→ **YOUR OBJECTIVE**
When you reach the line that contains "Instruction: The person", begin copying exactly and continue through the last line below. Do not copy pictures.

→ **COLLECTED MATERIAL**
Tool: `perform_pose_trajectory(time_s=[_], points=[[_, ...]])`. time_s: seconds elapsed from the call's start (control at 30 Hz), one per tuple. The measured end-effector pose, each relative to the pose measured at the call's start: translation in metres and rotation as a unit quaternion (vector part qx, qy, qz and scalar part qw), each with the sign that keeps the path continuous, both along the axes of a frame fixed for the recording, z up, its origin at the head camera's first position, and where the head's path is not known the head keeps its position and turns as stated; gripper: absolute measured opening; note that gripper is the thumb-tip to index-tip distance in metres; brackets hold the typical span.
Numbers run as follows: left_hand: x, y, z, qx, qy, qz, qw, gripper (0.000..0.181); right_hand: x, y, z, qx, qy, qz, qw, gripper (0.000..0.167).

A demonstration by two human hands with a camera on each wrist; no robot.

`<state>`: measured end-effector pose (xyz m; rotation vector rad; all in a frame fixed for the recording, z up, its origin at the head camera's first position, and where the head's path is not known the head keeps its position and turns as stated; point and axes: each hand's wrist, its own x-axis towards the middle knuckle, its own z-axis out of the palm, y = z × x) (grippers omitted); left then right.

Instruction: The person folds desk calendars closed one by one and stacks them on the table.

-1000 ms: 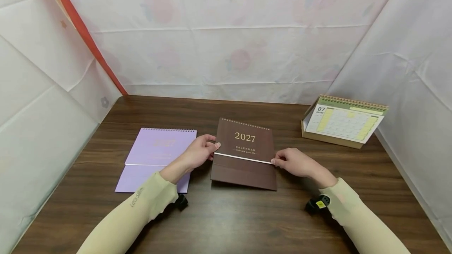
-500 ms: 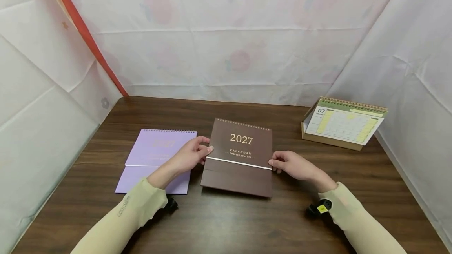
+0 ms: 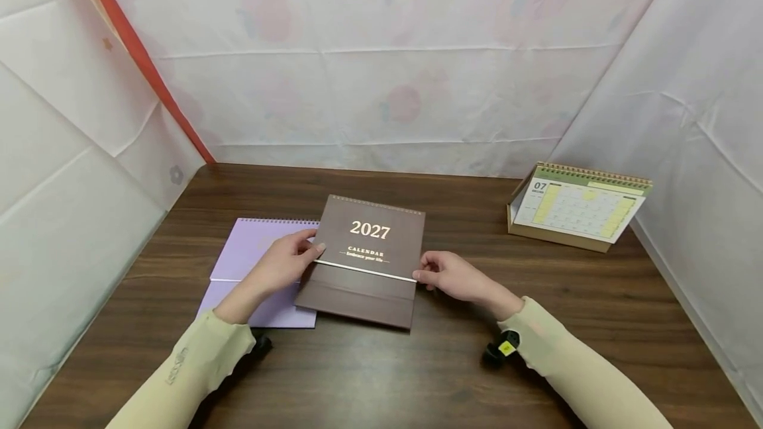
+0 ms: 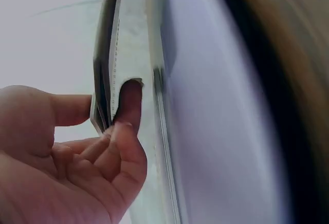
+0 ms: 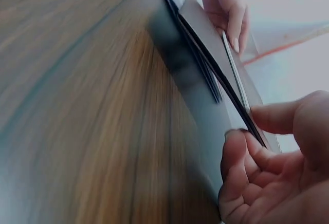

→ **ANSWER TO THIS EXERCISE**
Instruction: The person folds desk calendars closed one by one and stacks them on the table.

-1000 ms: 
-500 ms: 
+0 ms: 
+0 ms: 
+0 ms: 

The output as shown is complete.